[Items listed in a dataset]
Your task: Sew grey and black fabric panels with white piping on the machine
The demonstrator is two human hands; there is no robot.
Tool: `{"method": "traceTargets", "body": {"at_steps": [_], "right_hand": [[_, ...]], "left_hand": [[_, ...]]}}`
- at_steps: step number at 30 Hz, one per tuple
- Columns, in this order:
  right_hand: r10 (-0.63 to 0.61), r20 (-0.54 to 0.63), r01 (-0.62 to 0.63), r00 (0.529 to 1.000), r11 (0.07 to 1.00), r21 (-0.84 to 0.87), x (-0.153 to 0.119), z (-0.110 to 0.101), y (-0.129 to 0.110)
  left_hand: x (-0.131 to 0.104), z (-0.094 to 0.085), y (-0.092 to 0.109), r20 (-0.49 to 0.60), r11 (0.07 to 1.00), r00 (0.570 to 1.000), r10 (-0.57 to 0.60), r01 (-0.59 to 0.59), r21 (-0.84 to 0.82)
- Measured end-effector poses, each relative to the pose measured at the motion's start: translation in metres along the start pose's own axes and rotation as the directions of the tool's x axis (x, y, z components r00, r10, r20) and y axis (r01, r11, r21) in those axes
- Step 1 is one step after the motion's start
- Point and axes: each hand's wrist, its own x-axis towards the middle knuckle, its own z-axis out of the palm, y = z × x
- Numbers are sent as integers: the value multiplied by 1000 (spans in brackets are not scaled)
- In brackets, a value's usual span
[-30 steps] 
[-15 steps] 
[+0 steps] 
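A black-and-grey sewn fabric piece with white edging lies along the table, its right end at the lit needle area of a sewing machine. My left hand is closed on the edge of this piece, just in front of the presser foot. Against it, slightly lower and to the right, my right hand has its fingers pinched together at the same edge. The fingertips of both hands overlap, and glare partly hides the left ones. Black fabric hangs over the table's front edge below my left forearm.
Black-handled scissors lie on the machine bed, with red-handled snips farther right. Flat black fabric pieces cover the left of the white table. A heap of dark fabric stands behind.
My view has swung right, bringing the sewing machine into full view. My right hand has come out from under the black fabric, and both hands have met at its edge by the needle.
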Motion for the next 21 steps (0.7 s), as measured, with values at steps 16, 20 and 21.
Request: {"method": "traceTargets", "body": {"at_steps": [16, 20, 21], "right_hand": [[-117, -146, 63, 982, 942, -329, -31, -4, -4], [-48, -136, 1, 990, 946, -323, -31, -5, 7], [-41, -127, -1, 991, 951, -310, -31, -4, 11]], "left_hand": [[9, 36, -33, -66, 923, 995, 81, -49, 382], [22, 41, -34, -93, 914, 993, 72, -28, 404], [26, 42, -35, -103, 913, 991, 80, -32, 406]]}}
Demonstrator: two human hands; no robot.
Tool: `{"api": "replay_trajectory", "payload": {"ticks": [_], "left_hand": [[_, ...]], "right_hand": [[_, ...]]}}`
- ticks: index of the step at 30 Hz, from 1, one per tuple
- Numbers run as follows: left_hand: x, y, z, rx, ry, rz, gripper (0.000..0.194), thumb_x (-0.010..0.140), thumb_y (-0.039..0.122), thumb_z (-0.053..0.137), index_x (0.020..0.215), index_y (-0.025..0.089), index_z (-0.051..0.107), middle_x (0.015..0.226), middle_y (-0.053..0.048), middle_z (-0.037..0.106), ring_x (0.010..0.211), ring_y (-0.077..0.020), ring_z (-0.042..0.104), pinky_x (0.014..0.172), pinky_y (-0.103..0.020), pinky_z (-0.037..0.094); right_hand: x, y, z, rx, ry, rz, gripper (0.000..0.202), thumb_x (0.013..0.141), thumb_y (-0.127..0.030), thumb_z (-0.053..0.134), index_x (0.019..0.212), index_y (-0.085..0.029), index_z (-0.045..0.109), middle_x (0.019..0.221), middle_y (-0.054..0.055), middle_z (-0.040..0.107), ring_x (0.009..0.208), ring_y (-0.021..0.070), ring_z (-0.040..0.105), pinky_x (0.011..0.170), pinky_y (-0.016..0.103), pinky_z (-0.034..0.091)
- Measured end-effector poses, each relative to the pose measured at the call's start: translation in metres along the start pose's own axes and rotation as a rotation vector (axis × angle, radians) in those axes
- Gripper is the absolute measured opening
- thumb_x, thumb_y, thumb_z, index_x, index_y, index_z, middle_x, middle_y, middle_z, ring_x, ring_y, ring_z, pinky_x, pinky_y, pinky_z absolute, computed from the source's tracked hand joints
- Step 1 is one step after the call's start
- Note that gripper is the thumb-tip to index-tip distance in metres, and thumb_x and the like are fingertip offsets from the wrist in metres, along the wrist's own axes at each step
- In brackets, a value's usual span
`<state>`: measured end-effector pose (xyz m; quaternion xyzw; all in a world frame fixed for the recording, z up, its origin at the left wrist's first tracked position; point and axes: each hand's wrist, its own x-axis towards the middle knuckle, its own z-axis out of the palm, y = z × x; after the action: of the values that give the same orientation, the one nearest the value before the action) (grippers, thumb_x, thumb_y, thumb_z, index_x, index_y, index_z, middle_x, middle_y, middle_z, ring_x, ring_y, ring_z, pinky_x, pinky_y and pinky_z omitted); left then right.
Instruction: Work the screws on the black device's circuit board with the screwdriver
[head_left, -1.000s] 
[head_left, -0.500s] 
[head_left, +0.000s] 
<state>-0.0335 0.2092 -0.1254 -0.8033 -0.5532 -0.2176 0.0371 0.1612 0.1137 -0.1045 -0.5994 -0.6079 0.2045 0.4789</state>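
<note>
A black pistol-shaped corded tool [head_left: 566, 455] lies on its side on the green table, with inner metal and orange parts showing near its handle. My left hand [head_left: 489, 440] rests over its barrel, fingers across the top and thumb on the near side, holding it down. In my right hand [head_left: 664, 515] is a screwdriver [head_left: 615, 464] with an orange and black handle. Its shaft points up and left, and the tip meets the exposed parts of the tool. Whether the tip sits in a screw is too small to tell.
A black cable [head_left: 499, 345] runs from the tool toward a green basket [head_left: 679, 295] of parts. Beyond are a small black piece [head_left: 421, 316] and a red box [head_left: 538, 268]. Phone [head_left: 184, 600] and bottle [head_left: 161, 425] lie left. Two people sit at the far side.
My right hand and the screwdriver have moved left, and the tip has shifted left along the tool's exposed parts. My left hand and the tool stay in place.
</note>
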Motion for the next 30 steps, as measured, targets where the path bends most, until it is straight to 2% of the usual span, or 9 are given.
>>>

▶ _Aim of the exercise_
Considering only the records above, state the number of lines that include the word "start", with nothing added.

▶ _Expected answer_
4